Produce an exact copy of the listing.

◆ ◆ ◆ ◆

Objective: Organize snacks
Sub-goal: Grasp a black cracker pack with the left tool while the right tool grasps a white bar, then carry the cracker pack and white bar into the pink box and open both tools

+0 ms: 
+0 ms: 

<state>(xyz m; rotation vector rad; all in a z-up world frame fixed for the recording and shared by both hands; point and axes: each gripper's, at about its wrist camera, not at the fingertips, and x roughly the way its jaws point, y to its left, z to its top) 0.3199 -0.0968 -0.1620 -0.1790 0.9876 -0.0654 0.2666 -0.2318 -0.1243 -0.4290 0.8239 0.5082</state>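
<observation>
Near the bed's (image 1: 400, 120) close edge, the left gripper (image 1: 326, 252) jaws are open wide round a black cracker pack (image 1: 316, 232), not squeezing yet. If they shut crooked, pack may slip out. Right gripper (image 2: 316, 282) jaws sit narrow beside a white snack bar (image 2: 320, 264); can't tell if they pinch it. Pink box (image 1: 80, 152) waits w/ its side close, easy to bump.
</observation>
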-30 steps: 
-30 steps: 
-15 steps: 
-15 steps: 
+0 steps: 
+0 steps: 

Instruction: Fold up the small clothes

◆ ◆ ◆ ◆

Solution for this task =>
Objective: Organize snacks
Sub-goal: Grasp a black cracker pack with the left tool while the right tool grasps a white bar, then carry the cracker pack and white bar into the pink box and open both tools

+0 ms: 
+0 ms: 

<state>(xyz m; rotation vector rad; all in a z-up world frame fixed for the recording and shared by both hands; point and axes: each gripper's, at about its wrist camera, not at the fingertips, and x roughly the way its jaws point, y to its left, z to its top) 0.3199 -0.0968 -0.1620 -0.1790 0.9876 -0.0654 0.2666 -0.2318 -0.1243 -0.4290 0.8239 0.5082</state>
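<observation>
Near the bed's (image 1: 400, 120) close edge, the left gripper (image 1: 326, 252) jaws are open wide round a black cracker pack (image 1: 316, 232), not squeezing yet. If they shut crooked, pack may slip out. Right gripper (image 2: 316, 282) jaws sit narrow beside a white snack bar (image 2: 320, 264); can't tell if they pinch it. Pink box (image 1: 80, 152) waits w/ its side close, easy to bump.
</observation>
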-30 steps: 
-30 steps: 
-15 steps: 
-15 steps: 
+0 steps: 
+0 steps: 

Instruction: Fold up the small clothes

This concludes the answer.